The reason for roasting the vegetables is that wonderful thing I’m always talking about, caramelization. That’s the natural sugars in the food getting toasted which adds a wonderful flavor you can’t get from simply boiling them.
If you don’t have an immersion blender, don’t blend the hot soup in a standing blender. You’d need to let it cool first so you don’t have scalding soup explode all over you. I highly recommend an immersion blender as a kitchen necessity. I use it for soups, jam, apple butter, and more!
This is my first soup of the season, but I’m always looking for new soups to try. What’s your favorite?
Zucchini Fennel Soup Recipe
medium to large zucchini
- 6 cloves
- 3 TBS
coconut oil or olive oil
- 4 cups
stock (I used goose, chicken, turkey or vegetable is fine)
- 1/4 cup
- to taste
salt and pepper
- 1/4 cup
chopped fennel fronds
- Preheat the oven to 350 degrees. Trim zucchini ends and cut them into large chunks. Slice the fennel bulb into four chunks and slice the onion into rings.
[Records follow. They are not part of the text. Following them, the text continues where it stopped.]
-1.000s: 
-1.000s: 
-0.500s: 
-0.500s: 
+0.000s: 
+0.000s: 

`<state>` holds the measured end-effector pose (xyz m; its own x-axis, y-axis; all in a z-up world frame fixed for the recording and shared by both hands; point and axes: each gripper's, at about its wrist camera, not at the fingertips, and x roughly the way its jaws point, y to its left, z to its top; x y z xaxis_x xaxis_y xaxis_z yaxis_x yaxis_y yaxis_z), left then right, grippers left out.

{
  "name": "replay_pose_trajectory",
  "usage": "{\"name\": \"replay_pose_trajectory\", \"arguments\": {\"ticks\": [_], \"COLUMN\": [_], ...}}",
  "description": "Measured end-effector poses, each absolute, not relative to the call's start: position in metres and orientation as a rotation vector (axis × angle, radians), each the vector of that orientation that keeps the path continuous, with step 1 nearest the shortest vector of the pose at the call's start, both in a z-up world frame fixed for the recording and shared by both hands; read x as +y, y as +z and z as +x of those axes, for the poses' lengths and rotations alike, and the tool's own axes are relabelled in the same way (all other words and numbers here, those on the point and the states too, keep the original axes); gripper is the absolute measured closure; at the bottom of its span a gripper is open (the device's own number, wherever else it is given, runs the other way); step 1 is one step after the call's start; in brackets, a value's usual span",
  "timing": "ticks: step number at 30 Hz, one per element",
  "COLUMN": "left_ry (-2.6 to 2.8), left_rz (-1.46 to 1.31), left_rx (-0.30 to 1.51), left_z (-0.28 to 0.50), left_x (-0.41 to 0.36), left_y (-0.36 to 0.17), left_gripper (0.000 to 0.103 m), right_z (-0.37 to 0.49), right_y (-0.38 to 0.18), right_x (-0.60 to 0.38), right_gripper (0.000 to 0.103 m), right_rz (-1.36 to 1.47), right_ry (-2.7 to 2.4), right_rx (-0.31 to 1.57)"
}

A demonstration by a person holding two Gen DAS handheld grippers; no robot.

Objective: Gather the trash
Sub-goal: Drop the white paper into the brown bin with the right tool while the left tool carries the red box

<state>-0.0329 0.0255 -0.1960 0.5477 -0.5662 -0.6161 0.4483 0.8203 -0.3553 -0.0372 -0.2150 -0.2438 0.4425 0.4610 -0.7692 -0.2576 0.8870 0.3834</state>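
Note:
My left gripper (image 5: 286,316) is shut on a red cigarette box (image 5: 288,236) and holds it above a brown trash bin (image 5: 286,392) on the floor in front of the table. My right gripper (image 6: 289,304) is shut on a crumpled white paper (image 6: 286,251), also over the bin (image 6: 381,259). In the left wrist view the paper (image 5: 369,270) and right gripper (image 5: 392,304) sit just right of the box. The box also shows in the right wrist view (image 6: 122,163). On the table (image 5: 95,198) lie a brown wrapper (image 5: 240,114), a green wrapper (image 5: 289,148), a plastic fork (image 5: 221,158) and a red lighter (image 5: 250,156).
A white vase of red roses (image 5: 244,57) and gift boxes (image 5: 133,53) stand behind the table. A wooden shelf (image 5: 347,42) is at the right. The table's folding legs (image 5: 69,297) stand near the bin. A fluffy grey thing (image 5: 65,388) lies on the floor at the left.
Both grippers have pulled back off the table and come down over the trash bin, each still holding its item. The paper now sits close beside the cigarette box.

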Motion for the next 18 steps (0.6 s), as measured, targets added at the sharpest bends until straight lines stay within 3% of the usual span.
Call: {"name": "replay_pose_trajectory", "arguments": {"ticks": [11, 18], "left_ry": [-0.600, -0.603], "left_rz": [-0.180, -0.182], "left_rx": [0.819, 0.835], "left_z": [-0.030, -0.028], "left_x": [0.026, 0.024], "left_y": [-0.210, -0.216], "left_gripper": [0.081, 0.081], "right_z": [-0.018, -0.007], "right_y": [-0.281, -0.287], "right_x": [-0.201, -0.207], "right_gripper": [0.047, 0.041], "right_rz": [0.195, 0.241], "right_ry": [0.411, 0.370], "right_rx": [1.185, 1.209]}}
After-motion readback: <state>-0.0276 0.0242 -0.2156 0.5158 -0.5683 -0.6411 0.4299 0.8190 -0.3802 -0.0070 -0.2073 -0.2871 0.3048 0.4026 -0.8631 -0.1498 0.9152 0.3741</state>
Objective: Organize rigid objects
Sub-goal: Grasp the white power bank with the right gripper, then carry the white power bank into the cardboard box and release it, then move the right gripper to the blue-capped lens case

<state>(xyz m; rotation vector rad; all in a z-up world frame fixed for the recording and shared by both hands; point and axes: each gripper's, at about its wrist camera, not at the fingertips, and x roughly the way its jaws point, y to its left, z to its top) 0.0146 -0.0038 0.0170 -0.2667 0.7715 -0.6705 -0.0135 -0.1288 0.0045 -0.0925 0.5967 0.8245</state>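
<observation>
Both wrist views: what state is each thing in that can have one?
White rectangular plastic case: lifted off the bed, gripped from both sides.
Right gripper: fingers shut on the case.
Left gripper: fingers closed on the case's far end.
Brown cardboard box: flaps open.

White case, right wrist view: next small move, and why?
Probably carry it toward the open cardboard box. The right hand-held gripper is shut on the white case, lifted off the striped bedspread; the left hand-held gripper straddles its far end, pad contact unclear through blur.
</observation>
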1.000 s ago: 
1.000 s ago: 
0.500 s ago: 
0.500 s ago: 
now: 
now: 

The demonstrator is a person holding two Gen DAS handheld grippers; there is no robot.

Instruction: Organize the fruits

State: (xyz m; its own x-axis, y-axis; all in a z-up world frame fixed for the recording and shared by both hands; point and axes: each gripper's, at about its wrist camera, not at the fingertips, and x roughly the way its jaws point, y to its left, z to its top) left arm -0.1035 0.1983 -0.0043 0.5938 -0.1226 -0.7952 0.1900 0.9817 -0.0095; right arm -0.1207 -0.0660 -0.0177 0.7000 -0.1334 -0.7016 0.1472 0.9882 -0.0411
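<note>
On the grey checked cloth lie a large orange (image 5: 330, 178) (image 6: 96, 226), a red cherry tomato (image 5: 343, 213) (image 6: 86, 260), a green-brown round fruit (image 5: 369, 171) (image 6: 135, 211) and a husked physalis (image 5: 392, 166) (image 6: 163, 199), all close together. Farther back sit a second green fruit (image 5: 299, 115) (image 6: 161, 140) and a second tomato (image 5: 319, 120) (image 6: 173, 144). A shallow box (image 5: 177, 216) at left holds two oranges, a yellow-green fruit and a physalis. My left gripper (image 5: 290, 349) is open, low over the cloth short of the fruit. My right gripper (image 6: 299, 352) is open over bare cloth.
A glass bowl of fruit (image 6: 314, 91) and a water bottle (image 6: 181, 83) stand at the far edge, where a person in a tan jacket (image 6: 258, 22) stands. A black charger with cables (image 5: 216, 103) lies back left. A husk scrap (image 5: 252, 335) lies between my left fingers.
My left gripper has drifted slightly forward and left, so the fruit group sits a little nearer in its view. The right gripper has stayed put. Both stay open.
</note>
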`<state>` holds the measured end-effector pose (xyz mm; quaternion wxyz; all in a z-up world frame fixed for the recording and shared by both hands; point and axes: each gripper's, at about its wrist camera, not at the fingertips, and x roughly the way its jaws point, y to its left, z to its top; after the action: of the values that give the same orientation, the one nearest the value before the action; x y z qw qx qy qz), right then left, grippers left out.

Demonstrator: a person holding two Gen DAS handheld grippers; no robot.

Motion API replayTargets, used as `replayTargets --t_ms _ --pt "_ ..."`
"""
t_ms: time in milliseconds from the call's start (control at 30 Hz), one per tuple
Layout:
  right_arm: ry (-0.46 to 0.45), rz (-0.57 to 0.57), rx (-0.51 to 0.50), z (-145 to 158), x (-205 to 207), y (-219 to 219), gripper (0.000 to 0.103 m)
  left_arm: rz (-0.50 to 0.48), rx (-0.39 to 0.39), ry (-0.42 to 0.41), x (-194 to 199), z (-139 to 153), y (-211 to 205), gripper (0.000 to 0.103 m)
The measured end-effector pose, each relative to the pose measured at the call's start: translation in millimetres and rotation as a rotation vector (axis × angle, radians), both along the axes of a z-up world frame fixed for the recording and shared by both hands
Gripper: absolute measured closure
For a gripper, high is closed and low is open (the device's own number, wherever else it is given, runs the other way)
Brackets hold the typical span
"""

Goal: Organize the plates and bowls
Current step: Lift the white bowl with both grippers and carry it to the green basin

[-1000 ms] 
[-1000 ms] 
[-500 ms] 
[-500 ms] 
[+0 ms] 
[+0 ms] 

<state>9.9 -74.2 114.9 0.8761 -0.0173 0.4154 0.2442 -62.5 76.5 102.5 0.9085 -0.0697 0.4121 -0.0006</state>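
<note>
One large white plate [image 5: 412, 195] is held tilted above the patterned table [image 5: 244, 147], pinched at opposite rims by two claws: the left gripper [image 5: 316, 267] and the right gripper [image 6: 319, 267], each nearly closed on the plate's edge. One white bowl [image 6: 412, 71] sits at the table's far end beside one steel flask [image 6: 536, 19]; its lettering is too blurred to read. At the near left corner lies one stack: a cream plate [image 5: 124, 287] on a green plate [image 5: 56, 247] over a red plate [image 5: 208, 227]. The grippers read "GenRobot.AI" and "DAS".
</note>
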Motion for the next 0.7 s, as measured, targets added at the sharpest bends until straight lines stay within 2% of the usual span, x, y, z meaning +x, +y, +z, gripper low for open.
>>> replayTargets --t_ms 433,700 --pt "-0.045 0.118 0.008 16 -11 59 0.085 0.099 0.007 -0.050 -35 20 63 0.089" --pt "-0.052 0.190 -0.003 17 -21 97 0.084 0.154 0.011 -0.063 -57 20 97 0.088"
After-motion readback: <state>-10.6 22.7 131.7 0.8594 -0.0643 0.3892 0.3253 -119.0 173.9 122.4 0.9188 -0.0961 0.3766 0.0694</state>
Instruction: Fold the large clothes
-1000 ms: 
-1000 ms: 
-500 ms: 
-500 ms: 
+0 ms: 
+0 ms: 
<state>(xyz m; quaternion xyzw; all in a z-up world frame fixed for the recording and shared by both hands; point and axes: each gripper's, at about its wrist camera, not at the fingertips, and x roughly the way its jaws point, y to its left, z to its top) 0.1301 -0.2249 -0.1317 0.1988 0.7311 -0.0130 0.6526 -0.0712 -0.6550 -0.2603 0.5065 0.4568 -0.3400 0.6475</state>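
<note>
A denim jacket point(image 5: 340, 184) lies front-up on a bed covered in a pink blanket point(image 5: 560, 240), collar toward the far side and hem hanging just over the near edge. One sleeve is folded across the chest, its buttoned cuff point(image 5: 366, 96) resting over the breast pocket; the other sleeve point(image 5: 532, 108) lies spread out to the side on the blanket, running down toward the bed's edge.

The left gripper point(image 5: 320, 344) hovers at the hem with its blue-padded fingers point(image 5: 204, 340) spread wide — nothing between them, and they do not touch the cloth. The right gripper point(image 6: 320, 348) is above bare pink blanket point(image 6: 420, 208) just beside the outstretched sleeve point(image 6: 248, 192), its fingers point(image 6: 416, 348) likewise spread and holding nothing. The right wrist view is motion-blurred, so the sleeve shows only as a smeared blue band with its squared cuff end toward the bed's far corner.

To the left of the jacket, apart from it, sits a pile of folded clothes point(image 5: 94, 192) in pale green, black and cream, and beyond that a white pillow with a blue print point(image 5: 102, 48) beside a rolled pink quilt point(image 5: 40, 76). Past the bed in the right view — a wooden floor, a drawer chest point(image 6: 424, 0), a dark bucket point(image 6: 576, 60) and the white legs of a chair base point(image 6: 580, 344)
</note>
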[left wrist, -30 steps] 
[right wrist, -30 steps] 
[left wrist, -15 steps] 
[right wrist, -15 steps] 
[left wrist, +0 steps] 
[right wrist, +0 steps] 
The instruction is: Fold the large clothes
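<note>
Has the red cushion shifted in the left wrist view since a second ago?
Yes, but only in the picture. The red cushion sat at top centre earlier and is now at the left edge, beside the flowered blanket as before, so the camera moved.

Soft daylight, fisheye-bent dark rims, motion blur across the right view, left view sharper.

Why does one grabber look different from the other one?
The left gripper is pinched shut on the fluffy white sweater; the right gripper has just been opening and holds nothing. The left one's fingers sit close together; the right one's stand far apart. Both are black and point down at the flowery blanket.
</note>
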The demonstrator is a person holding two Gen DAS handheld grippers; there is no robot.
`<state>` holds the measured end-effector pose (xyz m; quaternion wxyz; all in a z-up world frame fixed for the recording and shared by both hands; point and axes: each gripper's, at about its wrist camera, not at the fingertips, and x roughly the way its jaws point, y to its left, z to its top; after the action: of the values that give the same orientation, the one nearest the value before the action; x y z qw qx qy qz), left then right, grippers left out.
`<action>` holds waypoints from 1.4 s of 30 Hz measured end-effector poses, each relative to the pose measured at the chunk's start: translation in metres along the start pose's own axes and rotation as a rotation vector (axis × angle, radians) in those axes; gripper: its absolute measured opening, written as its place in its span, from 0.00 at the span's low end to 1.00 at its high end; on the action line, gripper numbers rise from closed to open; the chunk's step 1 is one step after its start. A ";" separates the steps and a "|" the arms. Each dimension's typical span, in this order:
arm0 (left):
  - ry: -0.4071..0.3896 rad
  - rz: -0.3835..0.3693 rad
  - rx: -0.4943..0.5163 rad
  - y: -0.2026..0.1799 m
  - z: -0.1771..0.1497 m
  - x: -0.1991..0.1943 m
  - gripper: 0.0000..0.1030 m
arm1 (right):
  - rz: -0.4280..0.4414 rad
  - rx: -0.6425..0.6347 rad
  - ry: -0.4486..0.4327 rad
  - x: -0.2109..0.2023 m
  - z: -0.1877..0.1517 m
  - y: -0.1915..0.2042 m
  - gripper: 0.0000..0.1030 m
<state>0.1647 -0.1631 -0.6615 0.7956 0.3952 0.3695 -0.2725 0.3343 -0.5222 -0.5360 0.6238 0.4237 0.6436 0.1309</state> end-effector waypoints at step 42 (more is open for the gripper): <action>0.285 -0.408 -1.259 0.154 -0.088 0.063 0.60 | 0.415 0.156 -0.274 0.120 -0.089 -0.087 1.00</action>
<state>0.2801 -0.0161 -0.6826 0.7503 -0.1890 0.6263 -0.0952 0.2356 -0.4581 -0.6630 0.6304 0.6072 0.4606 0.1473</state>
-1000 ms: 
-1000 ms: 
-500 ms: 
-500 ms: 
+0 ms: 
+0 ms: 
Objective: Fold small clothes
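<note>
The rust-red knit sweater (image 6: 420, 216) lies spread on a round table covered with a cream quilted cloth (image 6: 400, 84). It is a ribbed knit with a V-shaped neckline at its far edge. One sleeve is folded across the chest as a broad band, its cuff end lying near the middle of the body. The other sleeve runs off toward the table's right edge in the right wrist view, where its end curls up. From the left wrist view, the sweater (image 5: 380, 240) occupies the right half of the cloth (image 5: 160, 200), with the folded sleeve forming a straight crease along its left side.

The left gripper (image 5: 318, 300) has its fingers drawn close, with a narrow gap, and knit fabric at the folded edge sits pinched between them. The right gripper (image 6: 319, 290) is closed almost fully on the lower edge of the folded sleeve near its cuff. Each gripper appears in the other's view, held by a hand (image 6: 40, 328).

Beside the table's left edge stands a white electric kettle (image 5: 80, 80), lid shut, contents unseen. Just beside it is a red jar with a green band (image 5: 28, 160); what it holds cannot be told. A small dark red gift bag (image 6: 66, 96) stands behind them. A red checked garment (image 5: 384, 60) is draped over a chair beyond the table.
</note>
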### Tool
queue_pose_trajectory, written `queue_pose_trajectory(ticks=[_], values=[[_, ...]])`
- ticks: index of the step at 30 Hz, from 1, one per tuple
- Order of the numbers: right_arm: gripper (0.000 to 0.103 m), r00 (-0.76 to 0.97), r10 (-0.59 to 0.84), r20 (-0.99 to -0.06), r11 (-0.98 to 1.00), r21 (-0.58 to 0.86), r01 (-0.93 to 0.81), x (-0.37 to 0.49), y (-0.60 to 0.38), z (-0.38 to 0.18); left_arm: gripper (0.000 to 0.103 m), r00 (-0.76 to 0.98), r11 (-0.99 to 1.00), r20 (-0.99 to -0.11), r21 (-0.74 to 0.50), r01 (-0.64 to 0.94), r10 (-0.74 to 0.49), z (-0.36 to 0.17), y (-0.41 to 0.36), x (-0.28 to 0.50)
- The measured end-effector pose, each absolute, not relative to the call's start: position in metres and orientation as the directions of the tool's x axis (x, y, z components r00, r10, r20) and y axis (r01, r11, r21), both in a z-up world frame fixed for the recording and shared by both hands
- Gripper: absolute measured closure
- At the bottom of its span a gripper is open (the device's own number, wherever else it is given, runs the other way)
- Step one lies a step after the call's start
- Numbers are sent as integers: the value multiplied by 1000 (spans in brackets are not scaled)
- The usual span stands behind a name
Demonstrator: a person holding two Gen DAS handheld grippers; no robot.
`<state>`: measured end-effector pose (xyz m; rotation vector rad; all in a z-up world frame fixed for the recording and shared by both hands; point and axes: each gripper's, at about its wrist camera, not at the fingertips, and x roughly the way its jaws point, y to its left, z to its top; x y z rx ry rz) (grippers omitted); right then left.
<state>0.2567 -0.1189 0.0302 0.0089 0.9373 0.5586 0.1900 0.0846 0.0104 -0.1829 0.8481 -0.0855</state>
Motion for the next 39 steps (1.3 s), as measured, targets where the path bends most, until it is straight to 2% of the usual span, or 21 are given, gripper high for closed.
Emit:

- Toss the zucchini, fennel, onion and garlic with the oil and spread into a rimmed baking sheet. Roast for 30-45 minutes until everything is very tender and golden brown.
- Place the roasted vegetables into a large pot and add the stock and orange juice. Simmer for 5 minutes and blend with an immersion blender.
- When the vegetables are well blender you can strain it if your fennel is very stringy.
- Add salt and pepper to taste. Spoon into bowls and garnish with chopped fennel fronds.
Approximate cost/serving: This cost me almost nothing because I grew all the vegetables or got them in my CSA. I used homemade stock which also saved me some money. In total this only cost me about $1.30 so just 22 cents a serving. If you buy the fennel and zucchini it will of course cost more but should still be under $1 a serving.
Vegetarian/Gluten Free: This is naturally vegetarian, gluten free and vegan too.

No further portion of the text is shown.